→ **Exercise aim**
Output exactly the lines that run from the start of the records to the line with "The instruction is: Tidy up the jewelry", counting both ends, and skip the pictures.

-- Source material follows --

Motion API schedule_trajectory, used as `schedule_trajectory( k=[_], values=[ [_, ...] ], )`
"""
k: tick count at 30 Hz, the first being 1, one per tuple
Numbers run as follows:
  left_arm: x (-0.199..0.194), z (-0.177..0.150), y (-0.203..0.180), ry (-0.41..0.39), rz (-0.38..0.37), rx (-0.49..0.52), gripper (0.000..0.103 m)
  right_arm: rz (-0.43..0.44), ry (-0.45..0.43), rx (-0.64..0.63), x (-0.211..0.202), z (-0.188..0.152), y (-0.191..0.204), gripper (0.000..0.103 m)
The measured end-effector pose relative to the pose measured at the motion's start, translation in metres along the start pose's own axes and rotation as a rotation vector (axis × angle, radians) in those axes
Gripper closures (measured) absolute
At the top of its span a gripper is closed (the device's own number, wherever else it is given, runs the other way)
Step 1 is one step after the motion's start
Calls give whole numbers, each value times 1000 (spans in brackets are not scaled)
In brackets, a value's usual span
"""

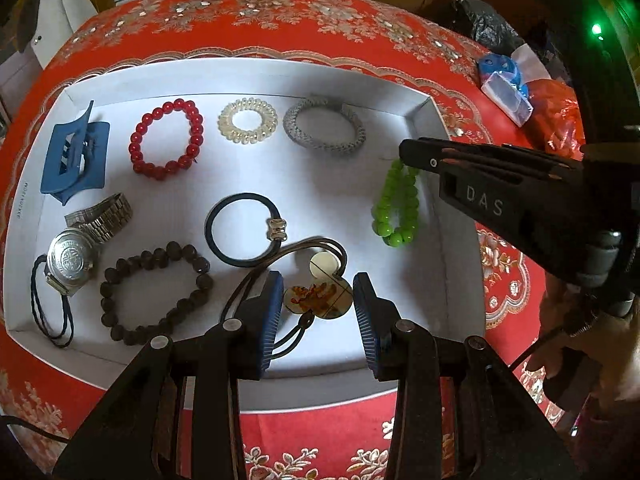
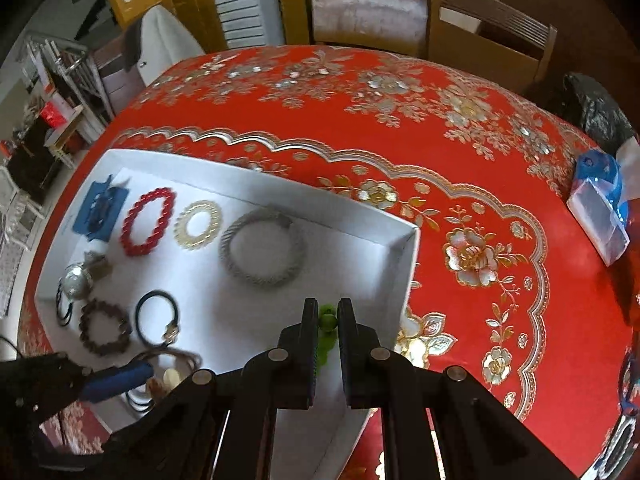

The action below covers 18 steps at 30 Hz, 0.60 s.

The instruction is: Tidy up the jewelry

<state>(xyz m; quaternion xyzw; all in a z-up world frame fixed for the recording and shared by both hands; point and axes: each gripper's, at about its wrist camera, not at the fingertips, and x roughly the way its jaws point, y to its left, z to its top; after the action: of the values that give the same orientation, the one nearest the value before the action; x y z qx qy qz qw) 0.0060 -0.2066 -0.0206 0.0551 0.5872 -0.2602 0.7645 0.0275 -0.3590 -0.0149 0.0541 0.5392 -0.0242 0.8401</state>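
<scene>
A white tray [image 1: 256, 68] on the red tablecloth holds a blue hair claw [image 1: 74, 156], red bead bracelet [image 1: 166, 140], clear coil tie [image 1: 247, 120], grey woven bracelet [image 1: 324, 128], watch [image 1: 80, 248], dark bead bracelet [image 1: 156, 292] and black hair tie [image 1: 244, 230]. My left gripper [image 1: 318, 300] is low over the tray's near side, its blue pads pressed on a painted disc pendant [image 1: 320, 296] with a brown cord. My right gripper [image 2: 328, 316] is shut on a green bead bracelet [image 1: 394, 208], which hangs just above the tray's right end.
A blue and clear packet [image 2: 598, 208], an orange bag [image 1: 556, 120] and a black bag [image 1: 484, 24] lie at the table's right edge. Wooden chairs [image 2: 368, 8] stand beyond the far side. Bare red cloth [image 2: 460, 184] stretches right of the tray.
</scene>
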Motion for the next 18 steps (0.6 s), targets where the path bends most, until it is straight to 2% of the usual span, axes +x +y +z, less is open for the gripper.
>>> schedule_trajectory(
  k=[2,4,5,6,8,9,11,17,18],
  values=[
    [2,0,1,7,14,-2,68,32,11,28,2,-2,-4,87],
    [3,0,3,16,16,-12,68,75,-6,49,-4,-4,-5,72],
    [3,0,3,20,16,-16,66,72,-18,52,-9,-5,-3,70],
    [2,-1,3,21,13,-18,60,63,-33,49,-15,-6,-3,65],
    [-2,-2,4,17,13,-19,48,66,-66,62,-29,-9,-2,65],
    [-5,-4,4,8,12,-20,46,82,-78,78,-37,-11,-3,65],
    [-14,-7,6,-8,20,-23,46,94,-106,103,-52,-18,-5,64],
    [-40,-20,8,-67,110,6,46,68,-159,167,-83,-47,-1,50],
    [-44,-22,9,-75,128,10,45,64,-161,175,-85,-52,2,44]
  ],
)
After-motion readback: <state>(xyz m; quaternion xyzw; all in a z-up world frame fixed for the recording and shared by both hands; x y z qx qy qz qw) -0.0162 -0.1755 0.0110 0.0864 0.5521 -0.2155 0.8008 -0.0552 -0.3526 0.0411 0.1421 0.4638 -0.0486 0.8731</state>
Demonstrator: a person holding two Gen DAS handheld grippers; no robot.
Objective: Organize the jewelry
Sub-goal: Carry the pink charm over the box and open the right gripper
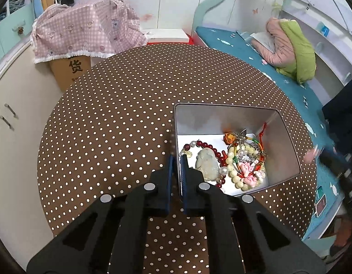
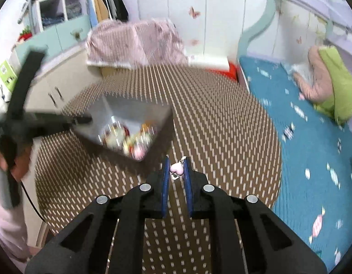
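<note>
**Pink heart charm held above the tabletop, tin waiting to the front-left**

While the right gripper (image 2: 176,171) holds a small pink heart charm (image 2: 176,169) between its blue fingers (image 2: 166,178), which are closed on the charm from both sides, the metal tin (image 2: 162,116) lies ahead and to the left of these fingers in the right wrist view. A short metal link stands above the heart and the charm hangs with its long axis about upright, so I judge that it will fall straight when the fingers let go. The right hand is the one that carries the thing; the move it needs is forward and to the left, over the near corner of the tin.

On the other side, the left gripper (image 1: 176,166) has its fingers together on the left wall of the tin (image 1: 176,123), one finger outside and one inside, and seems to steady it. Inside the tin there is already jewelry: a pale jade pendant (image 1: 206,163), dark red beads (image 1: 204,145), cream beads (image 1: 233,171) and pink charms (image 1: 246,167). Free floor remains at the far side of the tin.

The tin stands on a round tabletop (image 1: 121,114) with a brown cloth with white dots. Around it I see a bed with a blue cover (image 2: 313,137), a cardboard box under a pink checked cloth (image 1: 84,34) and white cupboards. The right view is blurred, so small details there are not sure.
</note>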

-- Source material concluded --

→ **Solution below**
Motion API schedule_trajectory, used as `schedule_trajectory( k=[_], values=[ [_, ...] ], )`
"""
k: tick count at 30 Hz, the first being 1, one per tuple
Numbers run as follows:
  left_arm: x (-0.199..0.194), z (-0.177..0.150), y (-0.203..0.180), ry (-0.41..0.39), rz (-0.38..0.37), rx (-0.49..0.52), gripper (0.000..0.103 m)
  right_arm: rz (-0.43..0.44), ry (-0.45..0.43), rx (-0.64..0.63), x (-0.211..0.202), z (-0.188..0.152), y (-0.191..0.204), gripper (0.000..0.103 m)
The measured end-effector pose relative to the pose measured at the motion's start, translation in metres along the start pose's own axes and rotation as a rotation vector (axis × angle, radians) in those axes
Gripper closures (measured) absolute
At the top of its span a gripper is closed (the device's own number, wherever else it is given, runs the other way)
Step 1 is one step after the motion's start
Calls give whole numbers, each value times 1000 (spans in brackets are not scaled)
In brackets, a value's usual span
"""


The action below covers 18 steps at 30 Hz, 0.60 s.

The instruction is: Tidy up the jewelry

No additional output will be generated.